Pelo caminho ficaram o pedetista e Simone Tebet (MDB), surgidos das ruínas do projeto de terceira via que vitimou João Doria (ex-PSDB, fora do pleito), Sergio Moro (União Brasil, eleito senador) e tantos outros. Ciro parece no ocaso de sua carreira; Tebet, no começo. Ambos apoiaram Lula, mas a emedebista ganhou assento e voz na campanha, sugerindo que o governo do petista será de transição.
Durante a campanha, houve alguma oscilação nas curvas de intenção de voto, em geral favorável a Bolsonaro, favorecido pelo maior tempo de exposição do eleitorado à propaganda de suas medidas populistas —outro resto a pagar para Lula Mas ao fim o desenho da disputa se manteve muito estável.
O arco narrativo entre o momento em que o petista deixou o poder, com popularidade acima de 80%, e seu triunfo agora é marcado por uma das maiores reviravoltas já registradas na política brasileira.
Em 2010, Lula conseguiu eleger a sucessora ungida, Dilma Rousseff (PT). Até 2013, ela registrava índices de aprovação até superiores aos do mentor, mas as ruas colapsaram nos atos de junho daquele ano.
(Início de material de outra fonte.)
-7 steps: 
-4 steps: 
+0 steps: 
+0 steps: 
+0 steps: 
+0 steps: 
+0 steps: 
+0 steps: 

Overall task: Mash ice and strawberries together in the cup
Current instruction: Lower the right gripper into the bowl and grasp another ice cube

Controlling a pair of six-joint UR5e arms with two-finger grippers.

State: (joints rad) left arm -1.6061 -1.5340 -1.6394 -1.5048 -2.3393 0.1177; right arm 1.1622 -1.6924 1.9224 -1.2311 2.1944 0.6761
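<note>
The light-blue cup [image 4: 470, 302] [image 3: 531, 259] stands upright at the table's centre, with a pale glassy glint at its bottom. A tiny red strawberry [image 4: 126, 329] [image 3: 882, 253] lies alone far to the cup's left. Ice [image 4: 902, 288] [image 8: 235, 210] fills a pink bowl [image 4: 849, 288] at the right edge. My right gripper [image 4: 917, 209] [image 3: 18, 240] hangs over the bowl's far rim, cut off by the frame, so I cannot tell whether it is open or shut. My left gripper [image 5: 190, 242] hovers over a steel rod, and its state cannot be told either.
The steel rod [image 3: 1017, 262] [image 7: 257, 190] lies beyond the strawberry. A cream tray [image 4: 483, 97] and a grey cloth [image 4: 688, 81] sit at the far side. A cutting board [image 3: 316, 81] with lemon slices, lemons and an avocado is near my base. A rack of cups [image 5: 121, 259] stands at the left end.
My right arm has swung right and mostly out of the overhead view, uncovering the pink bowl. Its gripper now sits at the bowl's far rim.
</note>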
As massas que ocuparam cidades inicialmente pelo reajuste da tarifa do transporte liberaram uma energia de protesto represada havia anos no país. A classe média ganhou corpo e, com ela, um eleitorado conservador mais aguerrido em um ambiente usualmente habitado pela centro-esquerda.
Dilma conseguiu se reeleger em 2014, mas com muita dificuldade. Seu rival à época, Aécio Neves (PSDB), iniciou um movimento de contestação de sua legitimidade e foi seguido por um Congresso cada vez mais insatisfeito com a ruína econômica que a petista começava a entregar na forma de recessão.
Ao mesmo tempo, desde aquele ano, a Operação Lava Jato trouxe níveis inauditos de revelações de corrupção envolvendo o mundo político, o PT à frente, mas não só. O clima de indignação, particularmente na classe média ante uma esquerda cada vez mais atônita, deu continuidade aos movimentos de 2013.